Figure 6. Evaluation of inhibitory potency of CBD variants on eNOS activity.

Modified or unmodified CBD peptides were assessed for their ability to inhibit (A) citrulline formation activity and (B) Cytochrome c reduction. CR denotes a complete reaction mixture; CR-CaM denotes omission of CaM from the complete reaction mixture; CR+T495 indicates the addition of 10 μM of unmodified CBD (T495) to the complete reaction mixture; CR+A495 denotes the addition of 10 μM of phosphonull CBD (A495) to the complete reaction mixture; CR+D495 indicates the addition of 10 μM of phosphomimetic CBD (D495) to the complete reaction mixture; CR+pT495 denotes the addition of 10 μM of phosphorylated CBD (pT495) to the complete reaction mixture.
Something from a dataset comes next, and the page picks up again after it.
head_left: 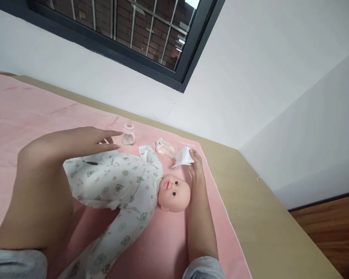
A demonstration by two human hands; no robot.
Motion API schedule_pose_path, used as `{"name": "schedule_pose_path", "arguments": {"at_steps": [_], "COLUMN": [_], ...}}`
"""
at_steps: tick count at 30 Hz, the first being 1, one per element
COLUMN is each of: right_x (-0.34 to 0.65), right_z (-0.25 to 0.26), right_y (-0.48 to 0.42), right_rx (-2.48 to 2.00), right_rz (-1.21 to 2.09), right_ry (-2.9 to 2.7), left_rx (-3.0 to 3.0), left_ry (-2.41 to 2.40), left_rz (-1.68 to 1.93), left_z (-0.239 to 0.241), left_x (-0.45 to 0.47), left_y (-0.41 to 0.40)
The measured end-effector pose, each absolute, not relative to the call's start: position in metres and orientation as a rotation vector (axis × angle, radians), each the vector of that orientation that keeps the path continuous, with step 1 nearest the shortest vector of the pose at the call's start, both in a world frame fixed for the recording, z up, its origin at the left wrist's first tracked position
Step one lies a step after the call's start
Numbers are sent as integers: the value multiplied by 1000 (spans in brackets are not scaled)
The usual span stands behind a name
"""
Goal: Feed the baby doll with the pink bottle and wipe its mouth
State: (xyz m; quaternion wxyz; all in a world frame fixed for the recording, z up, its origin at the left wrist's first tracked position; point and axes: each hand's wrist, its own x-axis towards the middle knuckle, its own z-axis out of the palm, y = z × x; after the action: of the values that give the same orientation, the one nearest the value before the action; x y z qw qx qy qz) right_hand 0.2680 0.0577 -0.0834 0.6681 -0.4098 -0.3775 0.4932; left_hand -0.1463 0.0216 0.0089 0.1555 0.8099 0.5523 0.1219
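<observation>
A baby doll (174, 192) in a white printed outfit (128, 182) lies on its back, head to the right. My left hand (97, 139) hovers over the outfit, fingers stretched and apart. Its index fingertip is right beside a small baby bottle (128, 135) with a pink collar, which stands upright; whether they touch I cannot tell. Past the doll's head, my right hand (196, 161) is closed on a folded white tissue (184, 157), pinched at its right side. Just left of the tissue lies a small clear packet (165, 147) with orange-tinted print.
A pink cloth (168, 244) covers most of the wooden tabletop (250, 217). Behind the table stands a white wall (215, 112) with a dark-framed, barred window (180, 79). A brown wooden surface (328, 228) shows at the lower right.
</observation>
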Motion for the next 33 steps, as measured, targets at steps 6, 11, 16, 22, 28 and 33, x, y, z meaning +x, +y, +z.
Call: {"name": "schedule_pose_path", "arguments": {"at_steps": [6, 11, 16, 22, 28, 33], "right_x": [268, 247, 213, 197, 192, 183], "right_z": [-61, -33, -5, 13, 11, 9], "right_y": [50, 36, 6, -18, -18, -20], "right_rx": [-943, -931, -840, -783, -764, -695], "right_rz": [1072, 998, 1076, 1016, 1063, 1150], "right_ry": [-961, -1191, -1425, -1450, -1411, -1631], "left_rx": [2529, 2699, 2508, 2286, 2352, 2376], "left_ry": [1407, 1249, 930, 679, 458, 350], "left_rz": [380, 646, 903, 851, 1183, 1244], "left_z": [23, 25, 14, 12, 19, 23], "left_x": [-125, -79, -28, -14, -16, -16], "left_y": [15, 13, 5, -4, -16, -25]}}
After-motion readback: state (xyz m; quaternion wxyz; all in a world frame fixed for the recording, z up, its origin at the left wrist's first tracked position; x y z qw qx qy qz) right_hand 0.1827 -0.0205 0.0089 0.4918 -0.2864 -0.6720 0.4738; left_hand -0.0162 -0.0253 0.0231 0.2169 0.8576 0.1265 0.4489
The complete reaction mixture for L-[³H]citrulline formation contains 25 mM Tris, pH 7.5, 100 mM NaCl, 0.5 μM CaM, 0.2 mM EDTA, 0.3 mM CaCl₂, 100 μM β-NADPH, 10 μM H₄B, 20 μM L-arginine, 1 μCi of L-[³H]arginine, 100 nM eNOS. The complete reaction mixture for cytochrome c reduction contains 25 mM Tris–HCl, pH 7.5, 100 mM NaCl, 10% glycerol, 50 μM cytochrome c, 0.5 μM CaM, 100 μM CaCl₂ and 100 μM β-NADPH. The catalytic activity was normalized to give percentages relative to the reaction rate in the absence of each peptide. Each bar represents mean±S.D. of triplicate experiments. Under these conditions, the activities for eNOS bound to CaM were 12±2/min for citrulline formation, and 295±15/min for cytochrome c reduction. Data are presented as means±S.D.*denotes P<0.05, ** P<0.01, NS, not significant difference as compared with that in the absence of synthetic CBD peptides. Each experiment was performed in triplicate and repeated three times.